[Start of Attachment]

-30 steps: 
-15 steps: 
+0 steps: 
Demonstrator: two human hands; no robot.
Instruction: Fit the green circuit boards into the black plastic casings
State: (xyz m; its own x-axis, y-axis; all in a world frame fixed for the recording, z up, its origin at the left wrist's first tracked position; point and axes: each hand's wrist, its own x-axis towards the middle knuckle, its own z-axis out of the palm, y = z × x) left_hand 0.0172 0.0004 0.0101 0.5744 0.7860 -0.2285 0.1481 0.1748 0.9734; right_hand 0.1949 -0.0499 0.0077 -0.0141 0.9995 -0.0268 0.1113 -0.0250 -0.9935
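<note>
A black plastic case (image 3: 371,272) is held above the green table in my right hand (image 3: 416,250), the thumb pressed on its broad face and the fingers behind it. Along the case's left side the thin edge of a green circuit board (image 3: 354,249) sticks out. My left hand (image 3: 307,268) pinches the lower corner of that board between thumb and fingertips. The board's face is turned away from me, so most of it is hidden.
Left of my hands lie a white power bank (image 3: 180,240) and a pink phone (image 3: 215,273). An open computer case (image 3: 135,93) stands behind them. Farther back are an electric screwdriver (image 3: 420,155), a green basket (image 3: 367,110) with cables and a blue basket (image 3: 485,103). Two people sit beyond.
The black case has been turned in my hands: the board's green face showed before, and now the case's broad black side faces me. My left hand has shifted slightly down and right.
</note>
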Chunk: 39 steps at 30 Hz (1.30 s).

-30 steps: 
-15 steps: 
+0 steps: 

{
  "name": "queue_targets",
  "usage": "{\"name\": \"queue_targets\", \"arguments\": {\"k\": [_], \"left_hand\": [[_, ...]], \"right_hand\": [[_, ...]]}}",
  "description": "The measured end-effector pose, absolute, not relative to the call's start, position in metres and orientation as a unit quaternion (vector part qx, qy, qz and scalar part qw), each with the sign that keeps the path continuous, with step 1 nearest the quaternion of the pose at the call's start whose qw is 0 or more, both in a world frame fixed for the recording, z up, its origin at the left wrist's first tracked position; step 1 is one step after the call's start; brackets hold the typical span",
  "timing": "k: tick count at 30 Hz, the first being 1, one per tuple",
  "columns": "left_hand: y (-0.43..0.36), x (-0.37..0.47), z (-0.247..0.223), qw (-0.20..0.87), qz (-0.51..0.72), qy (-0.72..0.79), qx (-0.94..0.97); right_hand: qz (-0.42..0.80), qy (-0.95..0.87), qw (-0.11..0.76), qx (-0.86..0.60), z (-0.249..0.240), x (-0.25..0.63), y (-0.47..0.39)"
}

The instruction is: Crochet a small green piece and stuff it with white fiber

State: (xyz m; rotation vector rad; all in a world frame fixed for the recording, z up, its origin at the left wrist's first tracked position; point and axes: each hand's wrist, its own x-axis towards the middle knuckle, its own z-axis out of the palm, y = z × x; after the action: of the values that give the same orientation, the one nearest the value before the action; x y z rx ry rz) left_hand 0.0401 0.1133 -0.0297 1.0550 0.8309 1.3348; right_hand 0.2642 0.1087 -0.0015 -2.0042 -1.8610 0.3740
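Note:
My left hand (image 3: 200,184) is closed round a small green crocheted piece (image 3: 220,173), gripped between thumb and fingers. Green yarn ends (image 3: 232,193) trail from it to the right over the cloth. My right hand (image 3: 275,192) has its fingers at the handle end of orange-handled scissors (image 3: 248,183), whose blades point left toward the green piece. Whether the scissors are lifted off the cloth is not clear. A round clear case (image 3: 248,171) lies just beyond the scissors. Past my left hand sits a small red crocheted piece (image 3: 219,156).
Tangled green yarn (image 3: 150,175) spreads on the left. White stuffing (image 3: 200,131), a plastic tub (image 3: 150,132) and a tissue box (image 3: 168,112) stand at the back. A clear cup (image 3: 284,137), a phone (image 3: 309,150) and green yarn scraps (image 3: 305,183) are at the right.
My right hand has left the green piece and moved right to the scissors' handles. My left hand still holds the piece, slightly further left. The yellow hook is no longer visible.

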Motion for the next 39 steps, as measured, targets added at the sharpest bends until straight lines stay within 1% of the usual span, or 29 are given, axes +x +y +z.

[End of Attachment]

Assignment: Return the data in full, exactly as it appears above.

Finished exercise:
-30 steps: 
-15 steps: 
+0 steps: 
Demonstrator: two human hands; no robot.
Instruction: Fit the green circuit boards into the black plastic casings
State: (xyz m; its own x-axis, y-axis; all in a world frame fixed for the recording, z up, its origin at the left wrist's first tracked position; point and axes: each hand's wrist, its own x-axis towards the middle knuckle, its own z-axis out of the palm, y = z × x) left_hand 0.0172 0.0004 0.0101 0.5744 0.7860 -0.2285 0.1481 0.1748 0.9734; right_hand 0.1949 -0.0499 0.0077 -0.0141 0.9995 -0.0268 0.1113 -0.0250 -0.9935
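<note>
A black plastic case (image 3: 371,272) is held above the green table in my right hand (image 3: 416,250), the thumb pressed on its broad face and the fingers behind it. Along the case's left side the thin edge of a green circuit board (image 3: 354,249) sticks out. My left hand (image 3: 307,268) pinches the lower corner of that board between thumb and fingertips. The board's face is turned away from me, so most of it is hidden.
Left of my hands lie a white power bank (image 3: 180,240) and a pink phone (image 3: 215,273). An open computer case (image 3: 135,93) stands behind them. Farther back are an electric screwdriver (image 3: 420,155), a green basket (image 3: 367,110) with cables and a blue basket (image 3: 485,103). Two people sit beyond.
The black case has been turned in my hands: the board's green face showed before, and now the case's broad black side faces me. My left hand has shifted slightly down and right.
</note>
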Chunk: 39 steps at 30 Hz (1.30 s).

-30 steps: 
-15 steps: 
+0 steps: 

{
  "name": "queue_targets",
  "usage": "{\"name\": \"queue_targets\", \"arguments\": {\"k\": [_], \"left_hand\": [[_, ...]], \"right_hand\": [[_, ...]]}}",
  "description": "The measured end-effector pose, absolute, not relative to the call's start, position in metres and orientation as a unit quaternion (vector part qx, qy, qz and scalar part qw), each with the sign that keeps the path continuous, with step 1 nearest the quaternion of the pose at the call's start whose qw is 0 or more, both in a world frame fixed for the recording, z up, its origin at the left wrist's first tracked position; step 1 is one step after the call's start; brackets hold the typical span",
  "timing": "k: tick count at 30 Hz, the first being 1, one per tuple",
  "columns": "left_hand: y (-0.43..0.36), x (-0.37..0.47), z (-0.247..0.223), qw (-0.20..0.87), qz (-0.51..0.72), qy (-0.72..0.79), qx (-0.94..0.97); right_hand: qz (-0.42..0.80), qy (-0.95..0.87), qw (-0.11..0.76), qx (-0.86..0.60), z (-0.249..0.240), x (-0.25..0.63), y (-0.47..0.39)"
}

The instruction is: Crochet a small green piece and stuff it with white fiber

State: (xyz m; rotation vector rad; all in a world frame fixed for the recording, z up, its origin at the left wrist's first tracked position; point and axes: each hand's wrist, its own x-axis towards the middle knuckle, its own z-axis out of the palm, y = z × x; after the action: of the values that give the same orientation, the one nearest the value before the action; x y z rx ry rz) left_hand 0.0401 0.1133 -0.0297 1.0550 0.8309 1.3348; right_hand 0.2642 0.1087 -0.0015 -2.0042 -1.8610 0.3740
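Note:
My left hand (image 3: 200,184) is closed round a small green crocheted piece (image 3: 220,173), gripped between thumb and fingers. Green yarn ends (image 3: 232,193) trail from it to the right over the cloth. My right hand (image 3: 275,192) has its fingers at the handle end of orange-handled scissors (image 3: 248,183), whose blades point left toward the green piece. Whether the scissors are lifted off the cloth is not clear. A round clear case (image 3: 248,171) lies just beyond the scissors. Past my left hand sits a small red crocheted piece (image 3: 219,156).
Tangled green yarn (image 3: 150,175) spreads on the left. White stuffing (image 3: 200,131), a plastic tub (image 3: 150,132) and a tissue box (image 3: 168,112) stand at the back. A clear cup (image 3: 284,137), a phone (image 3: 309,150) and green yarn scraps (image 3: 305,183) are at the right.
My right hand has left the green piece and moved right to the scissors' handles. My left hand still holds the piece, slightly further left. The yellow hook is no longer visible.
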
Motion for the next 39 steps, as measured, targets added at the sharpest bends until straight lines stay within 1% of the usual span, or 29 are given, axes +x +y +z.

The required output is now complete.